Things I still have left to do:

  • Make a Heroku server to deal with AJAX-based email better.

  • Make the blog more scalable (hundreds of posts should be paginated). Low priority until I actually have a lot of posts.


You need at least Node.js v4.0 to build this. And although this might build on Windows or OS X (I'm running Linux), since I have made efforts to try to make the build system work there, I can't guarantee anything.

First, before you run anything, run npm i.

  • node server - Start the dev server.

  • node make clean - Clean dist/.

  • node make compile - Compile the site in dist/. This cleans the directory first.

  • node make lint - Lint the JavaScript in the code base.

  • node make - Run lint, then compile. It's equivalent to node make lint compile

  • There's also node make deploy, but that requires push privileges first.

If you'd prefer, there's also npm run compile for node make and npm run server for node server

Description of files:

  • src/

    Where all the client files are. This includes Pug, CSS, and JS files.

  • blog/

    Where my blog posts live, all written in Markdown, particularly GitHub-Flavored Markdown (with YAML metadata). The metadata + a short preview generated by scripts/compile-markdown-preview.js is pulled out and compiled, and the results for all files aggregated into dist/blog.json (which doesn't exist in this directory). The contents are stripped and written to dist/blog/ The server does an equivalent action, but recompiles the data on demand.

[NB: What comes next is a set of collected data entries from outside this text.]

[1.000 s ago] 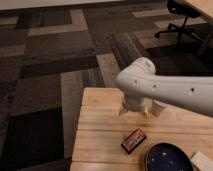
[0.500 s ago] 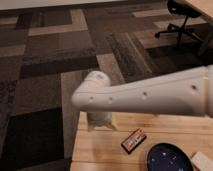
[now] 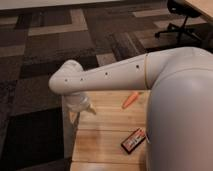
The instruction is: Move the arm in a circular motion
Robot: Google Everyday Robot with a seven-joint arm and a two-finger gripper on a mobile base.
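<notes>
Swinging farther left and nearer the camera than half a second ago, the arm (image 3: 125, 75) now fills the right of the view, its thick cream segment hiding the dark dish seen earlier at the near right. Its rounded elbow sits past the left edge of the wooden surface (image 3: 107, 122), over the patterned carpet (image 3: 45, 45). From the elbow the wrist drops down, and the tan-tipped pincer (image 3: 81, 109) hangs at the surface's far-left corner, gripping nothing. Whether its tips are parted or closed cannot be told.

An orange carrot (image 3: 130, 100) lies uncovered at the far side of the surface, just below the long arm segment and apart from it. A small red-and-black packet (image 3: 133, 140) rests near the front, beside the bulky near segment. Neither object touches the arm, which fits the job: the sweep is meant to trace a circle in the air, not to handle anything, so the arm is carried above the surface. An office chair (image 3: 182, 22) stands far right.

Judged from this pose, the loop is at its leftward reach.
</notes>
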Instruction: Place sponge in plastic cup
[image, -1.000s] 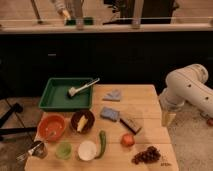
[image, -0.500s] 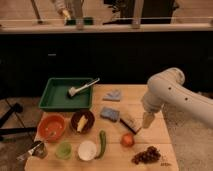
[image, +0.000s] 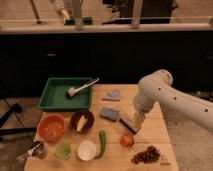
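Observation:
A blue sponge (image: 109, 114) lies flat in the middle of the wooden table (image: 155, 132). A darker block-shaped sponge (image: 127, 123) lies just right of it. A green plastic cup (image: 63, 150) stands upright near the front left edge. My gripper (image: 136, 128) hangs from the white arm (image: 157, 92), which reaches in from the right. The gripper is low over the table at the right end of the darker sponge, and it hides part of that sponge. It is far to the right of the cup.
A green tray (image: 55, 102) with a dish brush (image: 82, 88) sits at the back left, and a blue cloth (image: 112, 95) lies behind the sponges. In front are an orange bowl (image: 51, 127), a dark bowl (image: 82, 121), a white cup (image: 87, 150), a green vegetable (image: 102, 143), a red fruit (image: 127, 140) and grapes (image: 147, 155).
The arm has swung in from the right edge of the table and come down, bringing the gripper to the darker sponge. The objects on the table have not moved.

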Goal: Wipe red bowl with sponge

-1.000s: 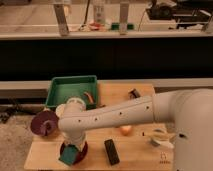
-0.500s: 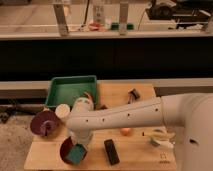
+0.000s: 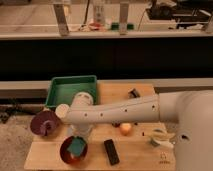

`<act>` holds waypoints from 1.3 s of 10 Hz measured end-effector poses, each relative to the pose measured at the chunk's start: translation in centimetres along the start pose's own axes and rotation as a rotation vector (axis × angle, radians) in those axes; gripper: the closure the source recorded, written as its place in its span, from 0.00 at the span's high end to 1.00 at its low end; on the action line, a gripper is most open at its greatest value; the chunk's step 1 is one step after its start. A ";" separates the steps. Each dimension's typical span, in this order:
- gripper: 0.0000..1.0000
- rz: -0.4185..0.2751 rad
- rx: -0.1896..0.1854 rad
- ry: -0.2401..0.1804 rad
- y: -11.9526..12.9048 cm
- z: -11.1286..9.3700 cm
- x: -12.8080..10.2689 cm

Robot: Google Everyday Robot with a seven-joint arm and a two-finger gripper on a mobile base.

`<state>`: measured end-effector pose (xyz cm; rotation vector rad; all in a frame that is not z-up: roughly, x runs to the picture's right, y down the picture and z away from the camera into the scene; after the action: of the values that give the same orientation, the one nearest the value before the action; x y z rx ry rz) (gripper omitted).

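Note:
The red bowl [image 3: 74,153] sits on the wooden table near its front left edge. Inside it lies the teal sponge [image 3: 76,146], pressed against the bowl's inner surface. My gripper [image 3: 77,139] comes down from the white arm straight above the bowl and is shut on the sponge. The arm hides the back rim of the bowl.
A purple-maroon dish [image 3: 43,123] lies left of the bowl, with a white cup [image 3: 61,111] behind it. The green tray [image 3: 72,90] stands at the back left. A black block [image 3: 111,151], an orange fruit [image 3: 125,128], a pale object [image 3: 160,140] and a small dark item [image 3: 133,93] lie to the right.
The gripper has moved with the sponge a little to the right across the bowl's inside. The wrist shifted right with it. The bowl and other objects stayed put.

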<state>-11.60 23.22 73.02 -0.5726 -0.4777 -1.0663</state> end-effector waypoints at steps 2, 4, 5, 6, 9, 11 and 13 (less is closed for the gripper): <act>0.04 -0.024 0.016 0.010 -1.8 -0.1 0.1; 0.04 -0.044 0.027 0.014 -2.8 -0.2 0.0; 0.04 -0.064 0.036 0.011 -3.7 -0.3 -0.5; 0.04 -0.078 0.042 0.009 -4.2 -0.3 -0.8; 0.04 -0.127 0.054 -0.006 -5.7 0.0 -2.3; 0.04 -0.152 0.060 -0.019 -5.9 -0.1 -3.3; 0.04 -0.170 0.068 -0.036 -5.5 -0.5 -4.3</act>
<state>-18.35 23.78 71.15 -0.4983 -0.6005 -1.1976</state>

    You can find more info within the README there for the format.

  • original/

    All the full-size original fonts and images that don't make it to the web.

  • dist/

    Where all the auto-generated files are.

  • dist-base/

    A template for dist/

  • make.js, scripts/make.js

    Built off of my homegrown build system, an experiment with a truly concurrent JS build system, not merely asynchronous like Gulp or Grunt. And this isn't exactly a massive website written in 10 different languages, so that simplifies the matter.

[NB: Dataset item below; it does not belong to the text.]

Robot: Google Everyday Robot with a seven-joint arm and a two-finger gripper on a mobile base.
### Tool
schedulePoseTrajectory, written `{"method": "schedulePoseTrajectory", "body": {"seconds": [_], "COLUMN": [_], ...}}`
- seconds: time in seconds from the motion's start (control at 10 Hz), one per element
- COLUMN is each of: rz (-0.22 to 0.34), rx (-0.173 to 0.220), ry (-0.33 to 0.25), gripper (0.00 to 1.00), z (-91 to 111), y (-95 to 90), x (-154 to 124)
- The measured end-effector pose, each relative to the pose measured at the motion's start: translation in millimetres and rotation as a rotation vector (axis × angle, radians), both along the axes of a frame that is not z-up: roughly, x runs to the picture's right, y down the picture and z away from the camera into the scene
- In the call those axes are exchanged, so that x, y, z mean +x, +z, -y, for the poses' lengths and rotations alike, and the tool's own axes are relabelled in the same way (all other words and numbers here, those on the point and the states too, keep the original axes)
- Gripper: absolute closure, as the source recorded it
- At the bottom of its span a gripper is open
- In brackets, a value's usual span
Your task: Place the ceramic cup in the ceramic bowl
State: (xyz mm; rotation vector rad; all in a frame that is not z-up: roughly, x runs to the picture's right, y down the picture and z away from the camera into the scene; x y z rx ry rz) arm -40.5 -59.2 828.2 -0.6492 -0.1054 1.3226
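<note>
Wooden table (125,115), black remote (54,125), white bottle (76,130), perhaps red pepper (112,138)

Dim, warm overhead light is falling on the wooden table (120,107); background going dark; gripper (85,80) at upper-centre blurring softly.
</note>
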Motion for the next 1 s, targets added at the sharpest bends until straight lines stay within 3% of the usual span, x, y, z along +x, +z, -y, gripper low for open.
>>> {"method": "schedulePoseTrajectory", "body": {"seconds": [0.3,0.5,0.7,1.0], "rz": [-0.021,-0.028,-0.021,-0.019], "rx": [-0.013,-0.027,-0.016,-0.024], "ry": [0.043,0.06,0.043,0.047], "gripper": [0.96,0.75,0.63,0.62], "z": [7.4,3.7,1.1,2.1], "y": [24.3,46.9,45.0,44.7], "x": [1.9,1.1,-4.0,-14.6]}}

  • server.js, scripts/server.js

    A simple dev server. Easy to use, and works for the job. It took a fraction of the time it would normally take for most of the premade solutions for the initial prototype (before the blog and transition from plain CSS to Stylus).

    Note that this loads the home page at http://localhost:8080/website, so that I can guarantee it's viewable on both and

  • scripts/

    My build system experiment + helper utilities.


  • Pug, for preprocessing HTML.

  • Stylus to preprocess the CSS.

  • Autoprefixer, for automatically adding prefixes to the CSS. This is used via the autoprefixer-stylus plugin.

  • Express + a couple related middlewares, for a simple development server that "just works" without extra annoying configuration (it's only a few small files).

  • HTML Minifier + Clean CSS + UglifyJS for minifying the files before they go into the wild, where people don't need to download pretty source code to view pretty content. 😉

  • A custom build system for this thing, as an experiment with a truly concurrent JavaScript-based and promise-based build system. The initial callback-based prototype was written about as quick as a typical setup would take, but it didn't scale very well. So I turned to promises, and started experimenting. It turned out surprisingly elegant.

  • GitHub Pages, to host this thing.


© 2018 and later, Isiah Meadows. Some Rights Reserved.

All the content in this website is under the CC-BY 4.0 International, and the source code of this website is under the ISC License, unless otherwise stated. Both of these licenses may be viewed in the LICENSE file.

One example includes my music, in which many of the older songs are under the CC-BY-SA or CC-BY-NC licenses. I am trying my best to make sure that's clear here and in the website. Note that those aren't even hosted here.